If the stick is a bar, having plain contact with the ground along its length, the friction force opposing the rotation suggests to model it as 2 cantilever beams with uniformly distributed load, fixed in the COM. The friction load is distributed along its length, resulting in max. torque close to COM and zero at the ends.

So for a small area close to the ends, the total torque results only from the load on this area: $$\delta \tau = \delta I\frac{d\omega}{dt}$$ $\delta \tau = \delta Fr$ and the friction force in the element is $\delta F = \mu \delta N = \mu \delta m g$

The moment of inertia $\delta I = \delta m r^2$ and $$\omega = \frac{v}{r}$$

So, $$\mu \delta m g r = \delta m r^2 \frac{1}{r} \frac{dv}{dt} \implies \frac{dv}{dt} = \mu g $$

If we elaluate the force to decrease the average translation velocity in the same region: $$\delta F = \delta m\frac{dv_t}{dt} = \mu \delta N = \mu \delta mg \implies \frac{dv_t}{dt} = \mu g$$

Under the same acceleration, they must decrease together. If it happens for the ends of the bar, all the body will stop spinning and moving linearly at the same time for this model.

But if for example, the central portion have contact but not the ends, it is perfectly possible for the bar keeps rotating, after stopping its translational movement.

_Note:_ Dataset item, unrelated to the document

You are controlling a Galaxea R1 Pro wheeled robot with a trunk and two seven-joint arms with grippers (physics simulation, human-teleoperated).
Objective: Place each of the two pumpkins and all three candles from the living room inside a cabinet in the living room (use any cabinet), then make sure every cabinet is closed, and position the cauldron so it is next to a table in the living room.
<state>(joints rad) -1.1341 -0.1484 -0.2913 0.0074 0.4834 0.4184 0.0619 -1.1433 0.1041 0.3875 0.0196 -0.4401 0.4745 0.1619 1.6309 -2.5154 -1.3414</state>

  • $\begingroup$ I don't quite understand your argument, partly because I don't understand the formulas with my severely limited physics (you explain tau and I only with formulas; what are they?). $\endgroup$ Commented Dec 26, 2020 at 16:24
  • $\begingroup$ @Peter - Reinstate Monica I edited the answer to define $\tau$ and $I$. The argument is that the same magnitude of acceleration that decreases rotation also decreases translation. $\endgroup$ Commented Dec 26, 2020 at 16:34
  • $\begingroup$ Here's an example of the situation discussed in the last paragraph. $\endgroup$
    – Flater
    Commented Dec 27, 2020 at 0:53
  • $\begingroup$ Don't the end points have larger tangential velocity than the center? Wouldn't this meant that they would stop later as they have the same decelerration? $\endgroup$
    – Gary Song
    Commented Dec 27, 2020 at 23:19
  • $\begingroup$ @Gary Song The way I wrote the equations really can lead to this conclusion, what doesn't make sense. I have to improve the answer. $\endgroup$ Commented Dec 28, 2020 at 16:39

I don't think the statement is correct. In general, a sliding object can stop spinning or translating before the other motion stops. There might only be one.

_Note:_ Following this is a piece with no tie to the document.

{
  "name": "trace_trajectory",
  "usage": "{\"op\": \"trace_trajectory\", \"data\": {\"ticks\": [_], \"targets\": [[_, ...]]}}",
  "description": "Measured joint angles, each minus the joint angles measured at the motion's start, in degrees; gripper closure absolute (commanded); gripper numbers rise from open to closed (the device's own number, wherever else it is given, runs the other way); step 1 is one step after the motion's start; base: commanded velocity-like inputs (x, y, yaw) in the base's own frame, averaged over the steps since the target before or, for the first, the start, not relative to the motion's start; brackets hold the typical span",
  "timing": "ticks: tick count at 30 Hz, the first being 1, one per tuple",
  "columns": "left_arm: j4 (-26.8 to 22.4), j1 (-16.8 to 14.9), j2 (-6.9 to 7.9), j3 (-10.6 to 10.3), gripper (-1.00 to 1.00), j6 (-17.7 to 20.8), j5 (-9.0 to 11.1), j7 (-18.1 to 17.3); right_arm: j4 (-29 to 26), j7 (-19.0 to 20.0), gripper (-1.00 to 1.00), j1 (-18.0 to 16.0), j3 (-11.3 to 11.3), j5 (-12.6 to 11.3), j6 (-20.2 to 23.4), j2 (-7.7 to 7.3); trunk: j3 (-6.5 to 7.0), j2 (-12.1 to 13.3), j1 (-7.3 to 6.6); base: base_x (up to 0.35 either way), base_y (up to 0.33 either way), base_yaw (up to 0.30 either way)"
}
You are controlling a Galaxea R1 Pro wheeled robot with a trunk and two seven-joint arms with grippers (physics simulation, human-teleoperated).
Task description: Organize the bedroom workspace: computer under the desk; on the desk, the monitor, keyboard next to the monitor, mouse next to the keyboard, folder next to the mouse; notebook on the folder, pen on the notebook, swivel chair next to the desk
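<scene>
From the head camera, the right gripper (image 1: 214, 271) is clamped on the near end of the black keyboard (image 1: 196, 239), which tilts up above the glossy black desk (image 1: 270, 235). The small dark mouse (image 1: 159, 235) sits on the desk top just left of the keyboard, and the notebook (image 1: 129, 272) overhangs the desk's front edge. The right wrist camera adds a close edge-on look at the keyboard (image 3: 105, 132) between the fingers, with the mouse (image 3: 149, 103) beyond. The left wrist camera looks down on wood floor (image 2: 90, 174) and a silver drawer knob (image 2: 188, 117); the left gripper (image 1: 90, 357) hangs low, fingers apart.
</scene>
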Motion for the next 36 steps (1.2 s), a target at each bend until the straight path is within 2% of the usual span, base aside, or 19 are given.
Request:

For example, take a uniform disk. Spin it and set it a rest on the ice. It will spin in place for a while, and come to a stop. Likewise, slide it without spinning. It will slide to a stop.

As the post you linked shows, a hockey stick is special. It has different coefficients of friction at different ends. That can make it spin if you start it just sliding. But it doesn't have to. Slide it with the high friction end in back, kind of like shooting a bow and arrow. It will slide to a stop without spinning.

If you give it a little spin and a lot of velocity, friction can orient it before it slides to a stop.

After reading the other answers (+1 to both), I conclude my intuition was wrong. Rotation and translation do stop at the same time.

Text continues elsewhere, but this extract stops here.